- Opening Delimiter -
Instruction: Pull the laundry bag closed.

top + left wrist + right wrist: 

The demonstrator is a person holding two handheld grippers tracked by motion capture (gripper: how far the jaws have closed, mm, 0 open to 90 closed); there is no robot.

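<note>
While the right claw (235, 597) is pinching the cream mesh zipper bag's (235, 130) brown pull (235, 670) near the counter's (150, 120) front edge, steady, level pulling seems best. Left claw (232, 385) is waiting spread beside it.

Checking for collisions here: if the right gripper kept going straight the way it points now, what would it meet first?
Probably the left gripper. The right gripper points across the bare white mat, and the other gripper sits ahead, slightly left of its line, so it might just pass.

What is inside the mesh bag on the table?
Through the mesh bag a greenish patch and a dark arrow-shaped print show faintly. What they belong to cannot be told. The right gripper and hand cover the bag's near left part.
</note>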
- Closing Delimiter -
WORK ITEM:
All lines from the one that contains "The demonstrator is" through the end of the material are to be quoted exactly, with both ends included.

EXERCISE RESULT:
The demonstrator is a person holding two handheld grippers tracked by motion capture (gripper: how far the jaws have closed, mm, 0 open to 90 closed); there is no robot.

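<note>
While the right claw (235, 597) is pinching the cream mesh zipper bag's (235, 130) brown pull (235, 670) near the counter's (150, 120) front edge, steady, level pulling seems best. Left claw (232, 385) is waiting spread beside it.

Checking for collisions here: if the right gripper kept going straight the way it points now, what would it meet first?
Probably the left gripper. The right gripper points across the bare white mat, and the other gripper sits ahead, slightly left of its line, so it might just pass.

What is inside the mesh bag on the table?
Through the mesh bag a greenish patch and a dark arrow-shaped print show faintly. What they belong to cannot be told. The right gripper and hand cover the bag's near left part.
</note>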

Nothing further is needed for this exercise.